- it feels like you are making no progress at all, because it is incremental progress, which contributes to the feeling of rolling a rock up a hill every day
- it is easy to slip from the "even a little work every day" into not working on it at all for several days, which combines the worst of the incremental method (see point 1) with the worst of the binge-and-rest writing method. Writing in binges is not so great for large projects (at least according to scholars of productivity like Boice) but when you pull an all-nighter of writing, you usually have some pages of material afterwards. Slipping off the incremental method means you're working on the rest-and-rest method, which is quite pleasant unless you think about the fact that you are making absolutely no progress at all.
(I do that with diets too ---- or at least I did until I figured this pattern out: I will think so hard about dieting that first day that I will feel all tired and worn out and reward myself for what feels like years of not eating by having some sort of fattening special treat. Yes, I can gain wait on diets. My solution, once I found this self-sabotaging pattern of mine, has been to give up on diets and just not care anymore. So far it's working.)
But I'm not giving up on the dissertation, of course, which means I can't count imaginary progress as progress (I'm so smart for having figured that out finally). So I have to keep reminding myself that I need to write first --- first thing in the day as my brain is luxuriating in the coffee, before I have procrastinated the entire day away, before reading blogs or wearing myself out with students. Write first. Write! (note to self, there. Readers are in no way obligated to stop reading and start writing now. Carry on!)
I've also tried something new with this chapter: working up an extensive outline first. I have, probably, about 6 or 7 pages of an outline right now --- although some of those spots look pretty fleshed out and others I dumped some quotes in, so it's not at all 7 pages of bullets.
I'm not sure this method works for me --- I am figuring out some ideas, and I hope that this will help me carry themes across larger chunks of the chapter, rather than try to splice two chapter chunks together near the end and discover that they are not facing the right direction --- but the outlining is making that feeling of no progress feel even worse this time around, and I also have a hard time figuring out when I can stop. In places, it has basically become a draft of at least a few paragraphs long, whereas in others it is a very colloquial series of bullets and questions for myself. I'm back to my problem of not being able to cross my diss work off my to do list, because I can't tell if I'm "done" with my item. Meh.
Even worse, I write to discover things, I think, and so the first "puke everything onto the page" step of drafting is fastest and probably the most fun for me. Revision is slow, partly because it's slow, and partly because I've already figured out the fun stuff I want to say and don't want to bother tying up the loose ends and boring details. I'm having troubles actually transferring from the outline to a draft because I've figured out what my points are and how these themes will carry across the chapter. I'm so screwed. If I ever actually force myself to finish this thing (hmm --- would my committee sign off on an outline? Intriguing...) I don't think I'll use this method again.
So, there you have it: I'm somewhere between an outline and a draft, and am not sure how long it will take me to get from the one point to the other.
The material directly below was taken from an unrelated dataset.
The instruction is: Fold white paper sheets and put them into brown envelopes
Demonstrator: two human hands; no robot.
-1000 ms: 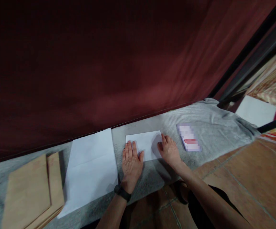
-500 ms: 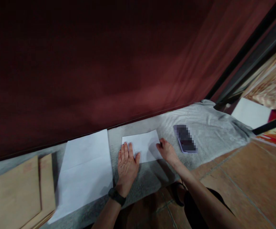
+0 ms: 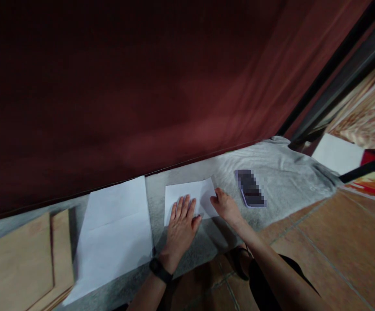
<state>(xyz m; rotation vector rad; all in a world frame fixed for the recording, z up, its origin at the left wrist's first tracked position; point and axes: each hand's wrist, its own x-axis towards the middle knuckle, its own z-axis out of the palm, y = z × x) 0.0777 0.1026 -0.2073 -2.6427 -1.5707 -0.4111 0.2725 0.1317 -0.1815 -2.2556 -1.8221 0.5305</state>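
The left hand [image 3: 181, 229] lies flat, fingers extended, on the paper [image 3: 200, 199]; the right hand [image 3: 228, 208] is curled, thumb and fingertips at its right edge (whether they pinch it, I cannot tell). The paper, one plain white rectangle, lies on the bench [image 3: 287, 181] between one phone [image 3: 251, 190] and larger white sheets [image 3: 119, 229]; farther left, at least two brown envelopes [image 3: 20, 261].

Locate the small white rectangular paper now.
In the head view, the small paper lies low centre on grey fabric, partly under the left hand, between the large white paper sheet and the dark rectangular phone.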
Of course, I have a little more than a month to get my chapters to my whole committee per our earlier agreement, so that's the amount of time it's gonna get, regardless of how long it wants to take. Too bad that I have two sets of papers coming due in that time, a conference paper to write and give, and my departmental-favor commitments I wrote about a while ago are coming back around as well.
And now I'm going to go have some chocolate. Or maybe ice cream. All that hard work of thinking, you know: I need some sort of reward.